To produce nanocomposite samples, the first step involved mixing 10 g of PA6 and certain amount of pristine CNT (P-CNT) in 50 mL HCOOH (due to formic acid ability to dissolve PA6 very easily) [16] and magnetic stirring (100 °C, 8 h). During mixing, the beaker was sealed with aluminum foil to ensure complete CNT dispersion into PA6 and to avoid solvent evaporation. After that, the foil was partially removed to evaporate the solvent until the mixture dried. Afterward, the dried residue was treated in a vacuum oven at 200 °C so that any traces of solvent were removed. In the same manner, composites with N-CNT were prepared. Finally, thin composite films were made from hot press at 235 °C and 200 bar pressure. The PA6 samples denote neat polyamide 6 whereas composite samples are named as PA6/y-CNT where y is P or N.

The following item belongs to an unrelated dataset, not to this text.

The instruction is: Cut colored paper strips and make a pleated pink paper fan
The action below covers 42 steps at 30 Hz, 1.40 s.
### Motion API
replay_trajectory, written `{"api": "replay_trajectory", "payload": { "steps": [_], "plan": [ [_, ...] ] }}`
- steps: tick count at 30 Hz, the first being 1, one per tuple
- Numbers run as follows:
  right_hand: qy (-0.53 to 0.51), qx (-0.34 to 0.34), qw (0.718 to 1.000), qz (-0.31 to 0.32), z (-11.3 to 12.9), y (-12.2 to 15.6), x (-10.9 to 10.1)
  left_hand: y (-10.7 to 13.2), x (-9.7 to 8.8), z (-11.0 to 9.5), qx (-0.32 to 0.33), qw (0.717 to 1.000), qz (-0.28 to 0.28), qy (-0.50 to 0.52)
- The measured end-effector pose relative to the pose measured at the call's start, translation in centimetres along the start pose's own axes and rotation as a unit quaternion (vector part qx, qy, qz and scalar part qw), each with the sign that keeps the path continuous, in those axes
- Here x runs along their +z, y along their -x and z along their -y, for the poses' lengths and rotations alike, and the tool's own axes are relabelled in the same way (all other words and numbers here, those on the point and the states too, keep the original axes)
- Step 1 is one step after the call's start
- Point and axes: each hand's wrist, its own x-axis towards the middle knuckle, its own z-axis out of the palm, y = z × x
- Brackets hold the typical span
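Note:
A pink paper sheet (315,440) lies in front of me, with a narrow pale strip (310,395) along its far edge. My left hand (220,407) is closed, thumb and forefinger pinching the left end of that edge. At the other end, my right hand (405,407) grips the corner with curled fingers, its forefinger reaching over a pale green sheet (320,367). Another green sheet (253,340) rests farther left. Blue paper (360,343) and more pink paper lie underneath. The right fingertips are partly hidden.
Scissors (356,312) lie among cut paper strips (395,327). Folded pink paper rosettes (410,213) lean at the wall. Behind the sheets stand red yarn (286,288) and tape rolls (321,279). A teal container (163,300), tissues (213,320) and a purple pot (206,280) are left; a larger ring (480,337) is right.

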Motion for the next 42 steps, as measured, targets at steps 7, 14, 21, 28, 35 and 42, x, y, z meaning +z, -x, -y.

Neat and composite PA6 samples were cryogenically fractured in liquid nitrogen and analyzed under scanning electron microscope (JEOL JSM 6460, Tokyo, Japan). Structural and phase analysis was carried out using X-ray diffraction (STOE Stadi MP, Darmstadt, Germany), while attachment of CNTs with PA6 matrix was confirmed using attenuation-total-reflection, Attenuated total reflectance Fourier transform infra-red spectroscope (JASCO ATR-FTIR-4100, Tokyo, Japan). Thermal analysis of the composites was done by operating thermogravimetric analyzer (TGA) (TA Instruments Pyris 1 diamond Q5000IR, New Castle, WA, USA) at rate of 10 °C/min. Thermal properties including melting point and crystallization temperature were measured under nitrogen flow using a differential scanning calorimeter (DSC) instrument (Mettler Toledo DSC 823e, Columbus, OH, USA).

3. Results and Discussion

3.1. Microstructure Examination of Nanotubes and Composites

The effect of acid treatment on CNT was assessed through HRTEM studies. The sidewall structures of pristine and chemically functionalized individual nanotubes are presented in Figure 1. The nanotubes have an outer diameter of ~30 nm and are made up of several shells, as indicated by diffraction lines produced from coaxial shell configuration. The attachment of a functional group on the nanotube sidewalls is evident from discontinuity in the shell structure [17]. While HCl-treatment leads to the removal of metal catalyst nanoparticles (Figure 1b), further treatment for amine-functionalization causes formation of crystallographic defects beside covalent attachment of amine groups with acidic sites having hydroxyl, carbonyl, and carboxylic groups. The disruption of outer and near-surface shell structure, as manifested in Figure 1c, is indicative of strong interaction between chemical reagents and the MWCNT surface.

Figure 1. High-resolution transmission electron microscope (HRTEM) microstructures of the multi walled carbon nanotubes (MWCNTs): (a) Pristine CNT (P-CNT); (b) Carboxylic-functionalized CNT (C-CNT); and (c) Amine-functionalized CNT (N-CNT).
Figure 1. High-resolution transmission electron microscope (HRTEM) microstructures of the multi walled carbon nanotubes (MWCNTs): (a) Pristine CNT (P-CNT); (b) Carboxylic-functionalized CNT (C-CNT); and (c) Amine-functionalized CNT (N-CNT).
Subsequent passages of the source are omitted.